Mas fica também o alerta: observamos que na grande maioria dos projetos de “turnaround” realizados, em que a empresa recorreu a um consultor externo, o CFO não foi capaz de lidar com a gravidade do problema. Ou pior: era capaz tecnicamente, mas se acomodou e não quis enfrentar as “vacas sagradas” quando devia, ou então aceitou passivamente os primeiros “nãos” da administração para mudar o que era preciso.
Não deixe a impressão de ser o cão que ladra muito, mas não morde. Ao longo do tempo, suas sugestões tenderão a ser sistematicamente ignoradas. Seja enfático(a), preparando-se muito bem antes.
Vimos casos em que o CFO conhecia muito bem e já havia mapeado os problemas, porém não soube vender as mudanças para a alta administração ou acionistas. Ou então, estes não deram a importância devida no tempo correto. Depois do leite derramado, ninguém quer ouvir o “eu te disse”.

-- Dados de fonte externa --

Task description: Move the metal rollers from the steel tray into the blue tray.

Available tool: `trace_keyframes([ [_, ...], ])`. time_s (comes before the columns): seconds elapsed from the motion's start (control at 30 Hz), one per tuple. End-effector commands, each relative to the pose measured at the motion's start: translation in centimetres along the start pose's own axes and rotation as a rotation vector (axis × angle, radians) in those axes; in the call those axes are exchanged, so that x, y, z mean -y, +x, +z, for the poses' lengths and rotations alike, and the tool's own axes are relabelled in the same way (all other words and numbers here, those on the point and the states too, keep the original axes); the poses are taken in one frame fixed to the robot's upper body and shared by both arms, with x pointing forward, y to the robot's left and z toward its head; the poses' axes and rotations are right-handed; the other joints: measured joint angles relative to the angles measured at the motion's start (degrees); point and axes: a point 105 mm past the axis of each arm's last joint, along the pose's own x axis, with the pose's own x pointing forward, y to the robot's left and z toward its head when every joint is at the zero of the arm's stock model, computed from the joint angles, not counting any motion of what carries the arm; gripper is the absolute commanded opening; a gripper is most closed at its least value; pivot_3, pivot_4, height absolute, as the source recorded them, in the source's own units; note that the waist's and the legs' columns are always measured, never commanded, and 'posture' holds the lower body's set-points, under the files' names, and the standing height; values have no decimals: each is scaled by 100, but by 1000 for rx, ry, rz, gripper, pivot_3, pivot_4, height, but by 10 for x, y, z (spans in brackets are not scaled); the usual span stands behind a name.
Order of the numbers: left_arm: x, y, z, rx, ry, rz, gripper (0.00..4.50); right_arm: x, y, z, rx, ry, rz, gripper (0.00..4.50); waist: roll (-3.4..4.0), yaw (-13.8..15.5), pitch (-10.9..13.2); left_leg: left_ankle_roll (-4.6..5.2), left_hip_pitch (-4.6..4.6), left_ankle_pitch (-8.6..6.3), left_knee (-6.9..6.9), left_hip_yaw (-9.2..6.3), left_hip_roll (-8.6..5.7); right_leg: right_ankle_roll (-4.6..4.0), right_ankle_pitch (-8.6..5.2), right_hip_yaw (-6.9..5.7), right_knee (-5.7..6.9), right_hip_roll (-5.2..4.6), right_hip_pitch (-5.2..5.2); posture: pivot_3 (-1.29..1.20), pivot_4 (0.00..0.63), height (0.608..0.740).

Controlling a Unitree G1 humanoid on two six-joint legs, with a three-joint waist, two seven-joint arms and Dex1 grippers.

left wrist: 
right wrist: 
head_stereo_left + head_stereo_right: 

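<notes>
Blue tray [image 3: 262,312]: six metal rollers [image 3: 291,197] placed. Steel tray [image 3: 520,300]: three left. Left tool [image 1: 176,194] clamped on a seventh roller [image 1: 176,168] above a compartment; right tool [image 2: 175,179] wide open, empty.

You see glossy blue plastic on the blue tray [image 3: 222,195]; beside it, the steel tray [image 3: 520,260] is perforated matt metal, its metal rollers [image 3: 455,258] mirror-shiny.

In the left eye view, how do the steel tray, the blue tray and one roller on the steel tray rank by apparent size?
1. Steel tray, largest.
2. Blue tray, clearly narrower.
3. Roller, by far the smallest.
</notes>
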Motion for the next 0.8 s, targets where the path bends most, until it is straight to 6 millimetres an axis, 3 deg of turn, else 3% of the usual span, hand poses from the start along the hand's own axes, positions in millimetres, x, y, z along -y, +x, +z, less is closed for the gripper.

Com o passar do tempo – e especialmente durante as crises- esses problemas indesejados voltam para assombrar a empresa como cadáveres escondidos em armários. Ao final, quando os problemas ressurgem, há sempre a busca aos responsáveis. Eventualmente o próprio CFO poderá ser responsabilizado, mesmo com todos os esforços passados em alertar a empresa.
Em tempos de crise, há sempre uma luta para manter as posições e infelizmente muitas vezes esse jogo pode ser mais desagradável do que gostaríamos, como já observado repetidas vezes.
Então, fica a dica final: seja proativo(a) nas mudanças. E, se a empresa consistentemente não aceitar suas sugestões, questione-se se vale a pena correr o risco, do ponto de vista profissional, de continuar. Não caia na tentação dos planos de retenção, bônus a longo prazo, gordos benefícios, etc., em troca de toda uma carreira promissora.
Crise é tempo de oportunidades, e de decisões difíceis.